__EXERCISE OBJECTIVE__:
Give the data again exactly as written, without any of its pictures.

── PROVIDED DATA ──

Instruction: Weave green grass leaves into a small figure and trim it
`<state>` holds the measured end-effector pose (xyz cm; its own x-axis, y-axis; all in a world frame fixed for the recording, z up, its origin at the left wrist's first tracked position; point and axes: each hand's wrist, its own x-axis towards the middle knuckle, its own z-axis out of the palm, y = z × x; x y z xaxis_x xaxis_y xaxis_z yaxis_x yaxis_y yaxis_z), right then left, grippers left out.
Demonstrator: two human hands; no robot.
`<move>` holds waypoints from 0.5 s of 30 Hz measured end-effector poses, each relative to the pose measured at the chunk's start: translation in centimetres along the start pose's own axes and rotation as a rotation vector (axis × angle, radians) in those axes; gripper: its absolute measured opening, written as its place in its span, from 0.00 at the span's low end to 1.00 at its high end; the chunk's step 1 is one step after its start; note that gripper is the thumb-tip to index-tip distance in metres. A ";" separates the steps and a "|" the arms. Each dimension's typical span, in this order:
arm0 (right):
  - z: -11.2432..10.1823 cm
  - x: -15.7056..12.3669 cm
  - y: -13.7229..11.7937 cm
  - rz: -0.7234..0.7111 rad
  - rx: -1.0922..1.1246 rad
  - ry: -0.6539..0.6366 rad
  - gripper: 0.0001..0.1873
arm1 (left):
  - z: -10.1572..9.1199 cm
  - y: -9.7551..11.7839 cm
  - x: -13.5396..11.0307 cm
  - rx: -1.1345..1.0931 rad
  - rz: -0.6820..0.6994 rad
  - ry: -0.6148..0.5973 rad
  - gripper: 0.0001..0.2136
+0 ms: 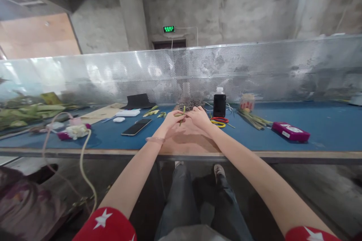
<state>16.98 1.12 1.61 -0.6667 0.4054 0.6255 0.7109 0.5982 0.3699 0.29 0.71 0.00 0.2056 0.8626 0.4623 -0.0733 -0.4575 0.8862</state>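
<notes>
Here, a thin green stalk point(183, 114) stands nearly upright over the middle of the blue table point(325, 120), pinched between both hands. The left hand point(172, 119) and right hand point(199, 116) both close on it. Red and yellow rings point(219, 121) and a dark bottle point(219, 104) sit just beside the right hand, and a smartphone point(136, 127) lies to the left.

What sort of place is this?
Probably a workshop or small factory: bare concrete walls, a blue workbench backed by a perforated metal screen, plant stems lying on it. The left hand and right hand pinch a green stem.
</notes>
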 end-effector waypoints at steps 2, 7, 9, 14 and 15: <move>-0.1 0.0 0.0 -0.001 0.000 -0.004 0.12 | 0.1 0.2 -0.1 0.013 -0.007 0.012 0.13; -0.3 0.2 -0.3 0.030 0.013 -0.045 0.13 | 0.0 0.1 0.1 0.118 -0.024 0.029 0.12; -0.3 0.3 -0.4 0.061 0.019 -0.056 0.14 | -0.1 0.0 0.2 0.154 -0.027 0.039 0.13; -0.7 0.1 -0.1 0.051 0.049 -0.091 0.14 | -0.2 -0.2 0.1 0.140 -0.024 0.028 0.13; -0.9 0.0 0.0 0.047 0.075 -0.112 0.13 | -0.2 -0.2 0.0 0.144 -0.029 0.015 0.14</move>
<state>17.22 0.53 2.20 -0.6566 0.5067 0.5587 0.7262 0.6247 0.2869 0.09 0.82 -0.15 0.1910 0.8786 0.4378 0.0737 -0.4575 0.8861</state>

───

__FINAL ANSWER__:
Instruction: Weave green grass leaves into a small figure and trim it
`<state>` holds the measured end-effector pose (xyz cm; its own x-axis, y-axis; all in a world frame fixed for the recording, z up, its origin at the left wrist's first tracked position; point and axes: each hand's wrist, its own x-axis towards the middle knuckle, its own z-axis out of the palm, y = z × x; x y z xaxis_x xaxis_y xaxis_z yaxis_x yaxis_y yaxis_z), right then left, grippers left out.
Demonstrator: two human hands; no robot.
`<move>` holds waypoints from 0.5 s of 30 Hz measured end-effector poses, each relative to the pose measured at the chunk's start: translation in centimetres along the start pose's own axes and rotation as a rotation vector (axis × angle, radians) in those axes; gripper: its absolute measured opening, written as its place in its span, from 0.00 at the span's low end to 1.00 at its high end; the chunk's step 1 is one step after its start; note that gripper is the thumb-tip to index-tip distance in metres. A ";" separates the steps and a "|" the arms. Each dimension's typical span, in this order:
arm0 (right):
  - z: -11.2432..10.1823 cm
  - x: -15.7056..12.3669 cm
  - y: -13.7229..11.7937 cm
  - rz: -0.7234..0.7111 rad
  - rx: -1.0922..1.1246 rad
  - ry: -0.6539..0.6366 rad
  - gripper: 0.0001..0.1873
arm1 (left):
  - z: -10.1572..9.1199 cm
  - y: -9.7551..11.7839 cm
  - x: -13.5396..11.0307 cm
  - rx: -1.1345..1.0931 rad
  - rz: -0.6820..0.6994 rad
  - ry: -0.6148..0.5973 rad
  - gripper: 0.0001..0.2136
+0 ms: 
<state>16.98 1.12 1.61 -0.6667 0.4054 0.6255 0.7109 0.5982 0.3699 0.29 0.71 0.00 0.2056 0.8626 0.4623 -0.0733 -0.4575 0.8862</state>
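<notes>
Here, a thin green stalk point(183, 114) stands nearly upright over the middle of the blue table point(325, 120), pinched between both hands. The left hand point(172, 119) and right hand point(199, 116) both close on it. Red and yellow rings point(219, 121) and a dark bottle point(219, 104) sit just beside the right hand, and a smartphone point(136, 127) lies to the left.

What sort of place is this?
Probably a workshop or small factory: bare concrete walls, a blue workbench backed by a perforated metal screen, plant stems lying on it. The left hand and right hand pinch a green stem.
</notes>
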 end-effector waypoints at steps 2, 7, 9, 14 and 15: <move>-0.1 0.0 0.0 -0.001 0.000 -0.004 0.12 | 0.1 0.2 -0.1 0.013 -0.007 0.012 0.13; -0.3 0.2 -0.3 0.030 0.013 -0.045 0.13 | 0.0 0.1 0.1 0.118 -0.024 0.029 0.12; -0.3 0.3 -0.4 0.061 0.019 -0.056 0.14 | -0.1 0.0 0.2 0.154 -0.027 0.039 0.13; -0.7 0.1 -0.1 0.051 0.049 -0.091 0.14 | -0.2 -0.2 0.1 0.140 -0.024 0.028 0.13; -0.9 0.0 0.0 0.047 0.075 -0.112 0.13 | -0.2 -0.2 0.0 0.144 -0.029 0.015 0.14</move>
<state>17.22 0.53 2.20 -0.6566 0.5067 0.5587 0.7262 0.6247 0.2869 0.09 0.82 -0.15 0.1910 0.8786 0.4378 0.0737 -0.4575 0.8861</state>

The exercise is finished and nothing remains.